Expression levels of inhibitory receptors on CD4 and CD8 T cells by treatment outcome. PBMCs were analyzed for expression of CD39, PD-1, TIGIT, TIM-3, and KLRG1 on CD4 and CD8 T cells. There were no significant differences in expression between the groups at any timepoint. Expression of (A) PD-1 and (B) CD39 showed changes within individual subjects over the course of therapy, while TIM-3, TIGIT, and KLRG1 did not (not shown). Baseline, open circles; week 6, blue filled circles; 1 year, red filled circles. Differences in frequencies of immune cell populations between the 3 timepoints were assessed using a repeated measures mixed effects analysis followed by Tukey's multiple comparisons test and p-values are indicated.

Figure 5

Differential expression pattern of PD-1 within effector/memory compartments of CD8 T cells. (A) Gating strategy to distinguish effector memory (TEM), central memory (TCM), effector memory CD45RA (TEMRA), and naïve compartments. (B) Longitudinal analysis of PD-1 expression. Baseline, open circles; week 6, blue filled circles; 1 year, red filled circles. Differences in frequencies of immune cell populations between the 3 timepoints were assessed using a repeated measures mixed effects analysis followed by Tukey's multiple comparisons test and p-values are indicated.

Figure 6

Expression patterns of inhibitory receptors and cytokines on different subsets of CD8 T cells. The frequency of TIM-3, CD39, PD-1, TIGIT, KLRG1, IL-2, IFNγ, TNFα, Perforin, GranzymeB, and Ki-67 expressing cells within total T-bet^dimEomes^hi (blue) and T-bet^hiEomes^dim (red) CD8 T cells for all baseline samples.
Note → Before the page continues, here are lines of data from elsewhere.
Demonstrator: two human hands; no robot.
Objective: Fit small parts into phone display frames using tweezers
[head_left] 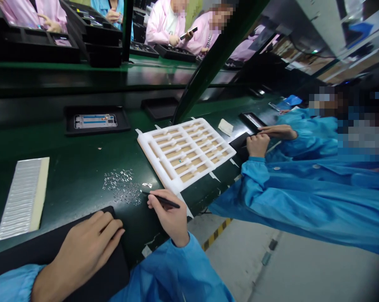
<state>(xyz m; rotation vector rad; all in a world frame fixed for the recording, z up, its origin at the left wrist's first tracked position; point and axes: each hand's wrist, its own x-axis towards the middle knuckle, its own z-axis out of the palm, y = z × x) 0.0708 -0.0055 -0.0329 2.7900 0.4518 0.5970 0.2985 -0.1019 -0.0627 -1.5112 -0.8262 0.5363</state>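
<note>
My right hand (172, 216) grips black tweezers (167, 201) whose tips point left, at the edge of a scatter of tiny shiny metal pieces (122, 186) on the green bench. My left hand (85, 243) lies palm down on a flat black tray or pad (122, 272) at the bench's near edge, its fingers slightly bent and nothing seen in them. Left of the metal pieces is a sheet with rows of silvery strips (21, 197) and a pale yellow margin. Just beyond my right hand lies a white foam tray (151, 153) with tan-bottomed slots.
A black tray with a phone frame (95, 121) stands at the back, beside another black tray (159, 108). A dark slanted post (205, 71) rises behind the foam tray. At right, a co-worker's hands (258, 144) work over a black tray. People in pink sit across the line.
</note>
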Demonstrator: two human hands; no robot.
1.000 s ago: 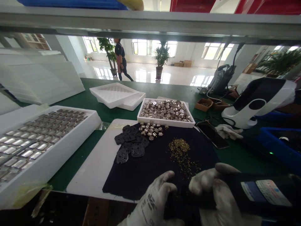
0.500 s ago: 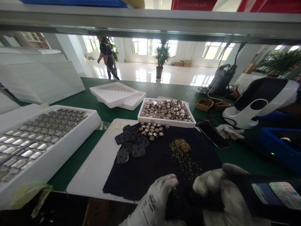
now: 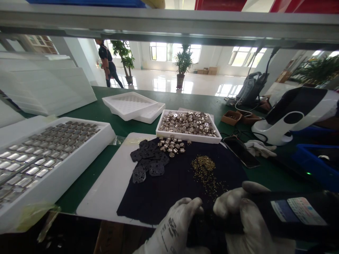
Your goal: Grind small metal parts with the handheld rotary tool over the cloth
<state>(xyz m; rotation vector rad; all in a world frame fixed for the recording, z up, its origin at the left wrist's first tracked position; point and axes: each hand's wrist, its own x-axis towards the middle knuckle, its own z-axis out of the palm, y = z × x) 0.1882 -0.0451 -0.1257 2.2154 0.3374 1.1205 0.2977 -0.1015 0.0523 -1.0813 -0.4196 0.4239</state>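
A gloved left hand (image 3: 176, 225) and a gloved right hand (image 3: 247, 218) meet at the near edge of a dark cloth (image 3: 182, 180) spread over a white board (image 3: 108, 187) on a green counter (image 3: 87, 176). The right hand is wrapped around a black handheld tool (image 3: 288, 215) with a printed label on its body, its fingers curled closed on the grip. The left hand's fingers are pinched together just beside the tool's front end; whether they hold anything cannot be told, as the spot is dark. On the cloth, just ahead of the hands, lies a scatter of tiny gold-coloured bits (image 3: 205, 169). Farther back on the cloth sit a cluster of black perforated plates (image 3: 148, 160) and, touching them, a small heap of silver metal cylinders (image 3: 172, 146). Behind the cloth, a white tray (image 3: 189, 135) is filled with more such cylinders. To the left, a large white tray (image 3: 66, 165) holds rows of shiny metal pieces, and stacked white trays (image 3: 132, 106) stand at the back of the counter. A phone (image 3: 239, 151) and a spare glove (image 3: 259, 148) lie to the right, near a black-and-white device (image 3: 293, 113). In the bright hall beyond, a person (image 3: 107, 63) walks past potted plants (image 3: 182, 67).
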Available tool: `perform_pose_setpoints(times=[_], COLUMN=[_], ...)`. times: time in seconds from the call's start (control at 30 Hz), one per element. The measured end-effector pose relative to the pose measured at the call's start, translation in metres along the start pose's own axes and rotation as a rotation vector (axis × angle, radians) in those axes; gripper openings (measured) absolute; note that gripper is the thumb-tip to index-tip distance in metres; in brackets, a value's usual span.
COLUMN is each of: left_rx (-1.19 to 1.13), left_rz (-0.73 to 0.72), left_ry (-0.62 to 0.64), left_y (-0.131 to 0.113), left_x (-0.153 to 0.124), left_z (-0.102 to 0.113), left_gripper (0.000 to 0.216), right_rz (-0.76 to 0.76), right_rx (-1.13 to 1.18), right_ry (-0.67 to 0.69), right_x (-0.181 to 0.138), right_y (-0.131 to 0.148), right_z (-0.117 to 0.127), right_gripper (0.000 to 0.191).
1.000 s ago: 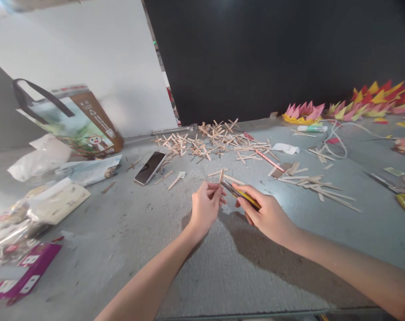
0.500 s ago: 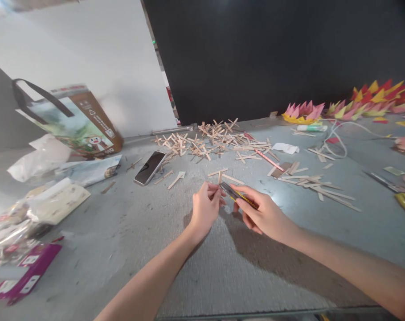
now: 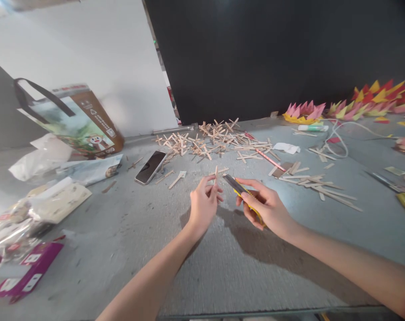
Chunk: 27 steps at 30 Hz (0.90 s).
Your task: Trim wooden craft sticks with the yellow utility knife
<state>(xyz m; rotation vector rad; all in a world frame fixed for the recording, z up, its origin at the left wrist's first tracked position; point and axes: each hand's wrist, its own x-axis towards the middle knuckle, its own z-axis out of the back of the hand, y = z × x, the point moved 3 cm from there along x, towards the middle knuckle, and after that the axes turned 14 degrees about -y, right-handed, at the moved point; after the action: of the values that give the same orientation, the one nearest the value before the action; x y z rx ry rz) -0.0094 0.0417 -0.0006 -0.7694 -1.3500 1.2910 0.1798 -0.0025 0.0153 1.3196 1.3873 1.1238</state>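
From my remote post I record the left hand [image 3: 205,200] with thumb and fingers closed in a pinch on a slim, pale wooden stick [image 3: 216,175], its tip projecting past the fingers. The right hand [image 3: 264,207] has its fingers wrapped around a yellow-and-black utility knife [image 3: 235,183]; I note the knife's dark front end near the stick, with a gap between. I find both items above the grey tabletop [image 3: 122,267]. Beyond them I log a heap of pale, crossed wooden sticks [image 3: 207,145]; a dark-screened, pale-edged smartphone [image 3: 150,168] lies at its left.
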Motion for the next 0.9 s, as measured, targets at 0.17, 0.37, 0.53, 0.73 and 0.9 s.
perform_pose_setpoints(times=[0.17,0.37,0.53,0.73,0.9], left_rx=[-0.052,-0.080,-0.100,-0.141,-0.176], left_rz=[0.117,0.107,0.117,0.136,0.153], left_ry=[-0.032,-0.023,0.005,0.003,-0.006], left_y=[0.013,0.006,0.005,0.006,0.006], left_x=[0.012,0.008,0.006,0.006,0.005], left_z=[0.005,0.002,0.001,0.001,0.001], left_gripper=[0.027,0.026,0.024,0.028,0.030], right_rz=[0.190,0.257,0.334,0.334,0.320], right_rx=[-0.121,-0.155,-0.202,-0.246,-0.281], right_ry=[0.016,-0.012,-0.022,-0.027,-0.032], right_x=[-0.009,-0.009,-0.010,-0.009,-0.010], right_y=[0.003,0.000,0.001,-0.002,-0.001], right_z=[0.001,0.004,0.004,0.006,0.006], right_gripper=[0.045,0.042,0.040,0.041,0.042])
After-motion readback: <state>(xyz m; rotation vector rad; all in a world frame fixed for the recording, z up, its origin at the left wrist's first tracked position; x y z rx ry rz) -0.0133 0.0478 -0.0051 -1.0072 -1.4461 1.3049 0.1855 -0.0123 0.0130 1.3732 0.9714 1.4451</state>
Statistical analysis was performed with a Wilcoxon matched-pairs single rank test.

Figure 7

Expression of IFNγ by stimulated baseline samples. (A) Comparison of primary resistance, responder, and acquired resistance groups revealed production by a significantly higher proportion of total CD4 T cells within the responder group, compared with the acquired resistance group, however not significant within the CD4 T cell CM compartments (B). The difference was also statistically significant within the CD4 T cell EM (C) and TEMRA (D) compartments. The statistical differences were analyzed using a Kruskall-Wallis multiple comparisons test.